When did careful planning and execution become un-cool in real life? Probably about the same time it became un-cool in Hollywood. 

Think how the American hero has evolved. He used to be smart, principled and disciplined.  Not anymore.  Where we used to have student-of-the-game Ted Williams, we now have Barry Bonds.  Where we used to have Atticus Finch, Rick Blaine and Jefferson Smith we have hot-headed Lt. Daniel Kaffee (played by Tom Cruise).  Planners and careful executers include heroes as diverse as Rocky Bilboa and Gandhi.  Heroes-who-plan include soldiers from starkly different backgrounds, such as the soldiers in The Great Escape and The Dirty Dozen. 

Modern television and movies don’t offer heroes who intelligently plan and collaborate with others to save the day.  A television show offering this in the 60’s was Mission Impossible.  The Impossible Mission Force was a group of specialists who actually sat down to plan their mission at the beginning of each show. 

Modern heroes rarely sit down to plan their missions.  They bristle at the thought of collaborating.  Modern protagonists are reactive, not planners.
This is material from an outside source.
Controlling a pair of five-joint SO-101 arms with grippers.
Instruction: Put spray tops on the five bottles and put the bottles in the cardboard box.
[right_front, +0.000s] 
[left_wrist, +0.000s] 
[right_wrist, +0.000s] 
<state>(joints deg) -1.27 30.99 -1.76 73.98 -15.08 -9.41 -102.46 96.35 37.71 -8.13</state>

Think of Indiana Jones, Han Solo, Terminator II.  These are individualistic hot headed rejecters of collaboration.  When they succeed in the end it is because they got lucky at that last desperate moment, not because they pondered contingencies before setting out.   Interestingly, if you want planning and execution, look to Hollywood’s villains, people such as Hannibal Lecter, Darth Vader or Batman’s Joker.